Collected data

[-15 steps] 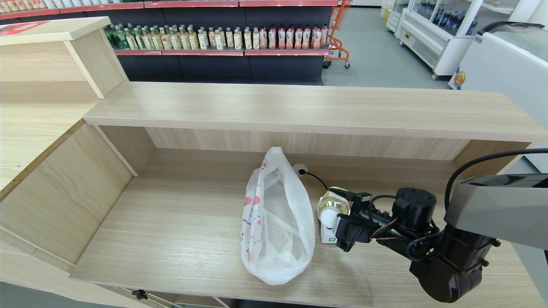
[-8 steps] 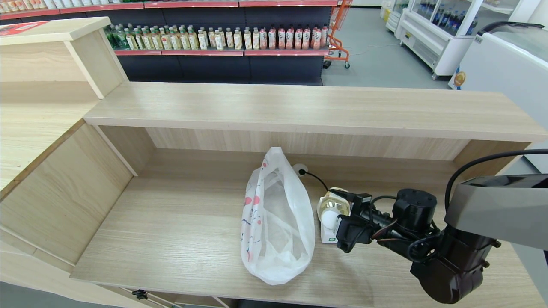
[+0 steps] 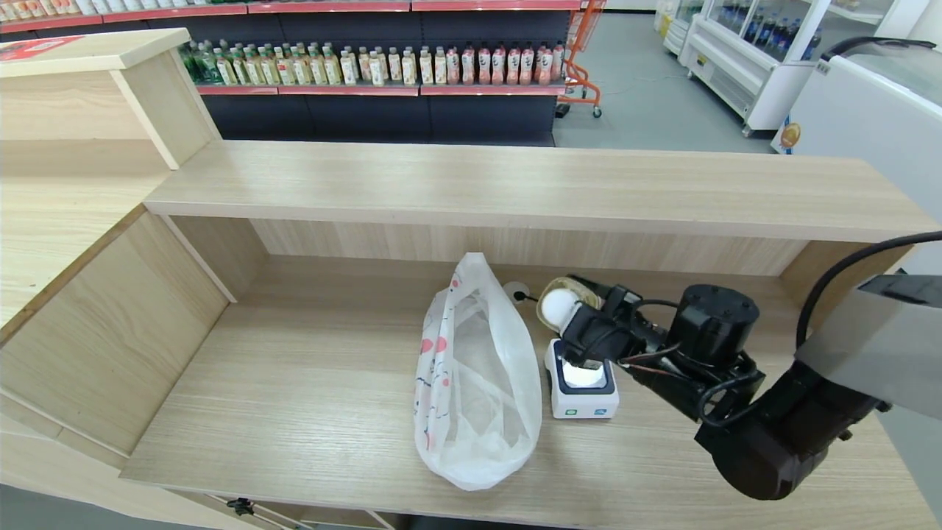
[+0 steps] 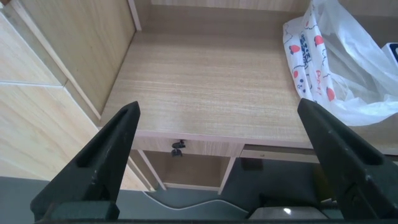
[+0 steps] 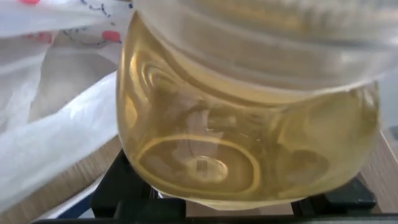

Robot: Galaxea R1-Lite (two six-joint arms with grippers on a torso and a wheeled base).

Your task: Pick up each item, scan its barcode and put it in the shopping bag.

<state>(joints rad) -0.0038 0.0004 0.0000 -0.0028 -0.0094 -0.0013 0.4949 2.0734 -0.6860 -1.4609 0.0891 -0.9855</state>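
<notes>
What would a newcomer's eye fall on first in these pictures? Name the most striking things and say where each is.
First, the right pincer gripping a white-capped bottle of yellowish liquid on the right of the wooden counter, by the white scanner with its lit screen. Next, the white shopping bag with red marks, lying open mid-counter just left of the scanner.

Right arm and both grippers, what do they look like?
The right arm: glossy black rounded joint housings, a grey boxy link, loose black cables plus thin reddish wires. The right gripper: black, blocky. The left gripper: two flat, dark grey tapered fingers.
</notes>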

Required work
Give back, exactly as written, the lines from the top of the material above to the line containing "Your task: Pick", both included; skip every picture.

Exercise solution
[-15 steps] 
[-8 steps] 
[+0 steps] 
[+0 steps] 
[+0 steps] 

Robot: Galaxea R1-Lite (two six-joint arms with grippers on a torso and a wheeled base).

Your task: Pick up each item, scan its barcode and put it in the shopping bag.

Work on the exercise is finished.